Re: Canned or custom camera profiles?
Re: Canned or custom camera profiles?
- Subject: Re: Canned or custom camera profiles?
- From: Karl Koch <email@hidden>
- Date: Sat, 14 Oct 2006 12:10:53 +0200
Chris,
Ray Maxwell and Karsten Krüger have covered this issue extensively
and in a very useful practical way.
I want to add only one aspect: If you make your own custom profiles,
you will be able to edit them so that they fit your needs and your
customers´ expectations. For example: if you are a portrait
photographer, your customers will not want their colorimetrically
correct skintone in the pictures they are paying you for. Skintone
has to look nice and warm! A correct camera profile will always make
skintones look too grayish and too cold. You edit your custom profile
once (rather your target shot, Photoshop will do the trick - no need
for a profile editor!) and convert through this profile instead of
correcting every single shot.
My take: Custom profiles are superior to canned profiles - period.
Best regards
Karl Koch
Am 13.10.2006 um 20:45 schrieb Chris McFarling:
I've been reading up on the subject of camera profiling to try to
get a better understanding of the current state of things. From
what I gather it seems there are two camps. In one camp are those
who believe camera profiling is more or less a waste of time and
the Adobe Camera RAW workflow is most effcient and effective. On
the flip side are those who swear they can achive better results
with camera profiles and a conversion app that supports them, such
as CaptureOne. It seems there are compelling arguments on both
sides of the issue.
Without delving into that whole argument, I'm curious about the
profile based workflow, mainly in regards to CaptureOne. PhaseOne
supplies many canned camera profiles for use with it's software. If
one is to use a profile workflow, is it better to create custom
profiles or do the supplied profiles do an adequate job?

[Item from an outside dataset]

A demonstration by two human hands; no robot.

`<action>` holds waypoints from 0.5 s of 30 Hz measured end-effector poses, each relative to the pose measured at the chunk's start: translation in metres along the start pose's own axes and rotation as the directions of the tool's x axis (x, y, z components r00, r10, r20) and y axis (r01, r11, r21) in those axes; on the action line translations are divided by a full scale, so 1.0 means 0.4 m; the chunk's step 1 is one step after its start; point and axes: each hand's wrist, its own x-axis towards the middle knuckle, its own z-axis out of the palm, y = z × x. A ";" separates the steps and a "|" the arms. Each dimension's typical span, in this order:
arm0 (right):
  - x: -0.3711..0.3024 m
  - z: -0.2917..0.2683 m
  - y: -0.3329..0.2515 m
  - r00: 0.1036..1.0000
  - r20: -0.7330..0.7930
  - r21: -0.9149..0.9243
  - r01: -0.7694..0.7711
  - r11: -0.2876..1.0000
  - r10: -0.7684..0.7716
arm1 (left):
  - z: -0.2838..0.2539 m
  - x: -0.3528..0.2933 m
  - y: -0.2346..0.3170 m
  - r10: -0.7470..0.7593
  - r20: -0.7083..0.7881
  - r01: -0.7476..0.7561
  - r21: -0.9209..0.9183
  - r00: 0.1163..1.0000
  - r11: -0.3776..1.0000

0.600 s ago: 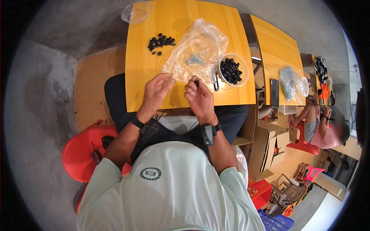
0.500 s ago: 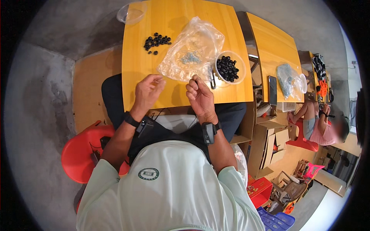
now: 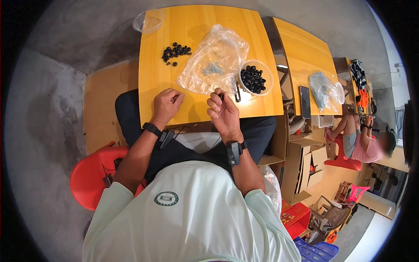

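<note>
My right hand [image 3: 224,117] is closed at the table's near edge, pinching a small black round part [image 3: 221,97] between thumb and fingertips. Left of it, my left hand [image 3: 166,107] rests above the tabletop with its fingers curled and thumb pressed in; whatever is between them, if anything, is hidden. Beyond both hands lies a clear plastic bag [image 3: 227,46] with a heap of small silvery-blue pieces [image 3: 211,68] on it. A clear round tub [image 3: 270,83] to the right holds many black parts [image 3: 252,79]. Several more black parts [image 3: 176,51] lie loose at the far left.
A slim black tool [image 3: 238,93] lies beside the tub on the wooden table [image 3: 152,78]. At the far left corner sits an empty clear container [image 3: 149,22]. A second table [image 3: 301,43] carries a phone [image 3: 304,102] and a bag [image 3: 321,91]. Another person [image 3: 366,144] sits at right.
My left hand has gone from loosely spread fingers to a closed pinch. My right hand has tilted slightly, and the black part shows more clearly between its fingers. The view has shifted a little.
</note>
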 end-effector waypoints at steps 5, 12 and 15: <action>-0.019 0.020 -0.007 1.000 -0.016 -0.096 0.017 0.995 -0.018 | 0.004 0.000 -0.002 0.009 -0.009 -0.009 0.014 1.000 1.000; -0.058 0.030 -0.014 0.997 0.060 -0.127 -0.033 0.991 0.041 | 0.001 -0.005 0.008 0.041 -0.028 -0.040 0.008 0.999 0.999; -0.073 0.063 0.005 0.998 0.039 -0.149 0.057 0.987 -0.051 | 0.003 -0.004 0.001 0.033 -0.023 -0.033 0.014 0.999 0.999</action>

When talking in terms of printers or monitors it seems that the
answer to that question is almost always to use custom profiles
over canned profiles if you want accurate color. But I'm not sure
if that same logic holds up for cameras. Since a camera profile
represents a specific set of conditions, once you deviate from
those conditions, the profile is no longer providing the best
result possible. With that in mind I come to the conclusion that if
you shoot under the exact same conditions as were in place when the
profile was created, then a custom profile could be of benefit. If
your shooting conditions differ from the profiling conditions,
which for most users I would suspect would be the majority of the
time, then you'll be making some corrections anyway so a canned
profile may be just as usefull. Is there any reason not to think that?
So would it not stand to reason then that shooting in CaptureOne
with a canned camera profile is nearly the same as bringing your
RAW file into ACR and processing it with ACRs built in "profiles"?
In both cases the input profile, whether it be an actual ICC
profile in C1 or the equivalent of an ICC profile in ACR, most
likely does not represent the shooting conditions so there's some
inevitable user applied corrections in play.